While the symbolic dimension of Kiarostami’s work can be overstated, doors and doorways serve as thematic linchpins and even animate characters in Where Is the Friend’s House?. Two male adults Ahmad encounters on his journey craft doors as part of their trade, surely not a coincidence. The first is a brusque middle-aged salesman who hard-sells iron doors; the second, meanwhile, is an older man who likes to hear himself talk, droning on to Ahmad about his traditional, artisinal wooden doors. The disparity between the two indicates modernizing forces at work in rural Iran, and two narcissistic modes of masculinity for Ahmad to avoid.

As far as doors ‘behaving’ like characters, the first shot of the film consists of opening titles over a blue door, which flaps noisily for about a minute and 20 seconds.
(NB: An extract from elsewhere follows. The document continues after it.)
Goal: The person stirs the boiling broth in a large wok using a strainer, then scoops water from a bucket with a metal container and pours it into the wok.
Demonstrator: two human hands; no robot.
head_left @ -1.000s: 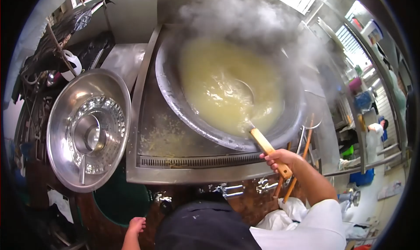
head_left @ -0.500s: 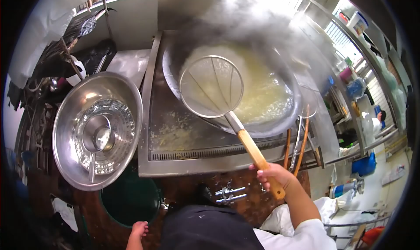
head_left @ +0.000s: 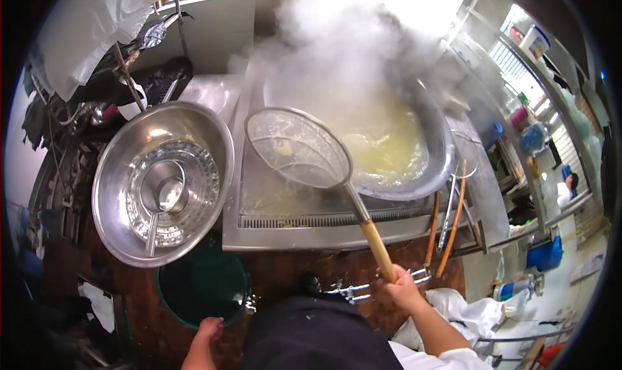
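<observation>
My right hand point(head_left: 400, 288) is closed round the wooden handle of a round mesh skimmer point(head_left: 299, 148). The skimmer's net is tilted over the left front rim of a large steaming wok point(head_left: 442, 169), with a few pale yellowish bits on the mesh. Cloudy yellow-green liquid point(head_left: 382, 146) bubbles in the wok, partly hidden by steam. Low at the centre left, my left hand point(head_left: 210, 328) has its fingers curled together beside a dark green bucket point(head_left: 204, 286); whatever it might hold is hidden.
A wide steel bowl point(head_left: 110, 195) with a perforated inner part and a handled steel pot point(head_left: 162, 186) stands left of the stove point(head_left: 291, 238). Long wooden-handled tools point(head_left: 451, 231) lean at its right. White sacks point(head_left: 453, 312) lie at lower right, and shelves line the right side.
The skimmer has come up out of the liquid and moved left, its net now tilted over the wok's near rim. The view has shifted, and steam covers more of the wok.
</observation>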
The yells of children off-screen indicate that this door just barely seals off a classroom, and the brisk swinging-open of the door after the credits announces the teacher’s arrival. The film’s climax similarly entrusts a door with an eerie sense of agency. While I will again refrain from disclosing the choice Ahmad makes here, the scene’s striking mise-en-scène positions a doorway at the center of the frame. In a long shot, a gust of wind flies the door wide open before Ahmad, who soon becomes transfixed on the doorway and the billowing sheets his mother placed on the clothesline beyond it. A fondness for aperture framing runs through Kiarostami’s career, up to his posthumous film 24 Frames (2017), as does the use of doors and windows to subdivide space and lend graphic impact, typified in his masterful Certified Copy (2010). The climax of Where Is the Friend’s House? and the final shot a few minutes later both showcase Kiarostami’s lifelong genius for transforming everyday objects (a door and a notebook, respectively) into reflective indices of his protagonist’s inner life. The heady, electric charge one feels leaving this film affirms the miracle, and just-dawning immortality, of Abbas Kiarostami’s cinema.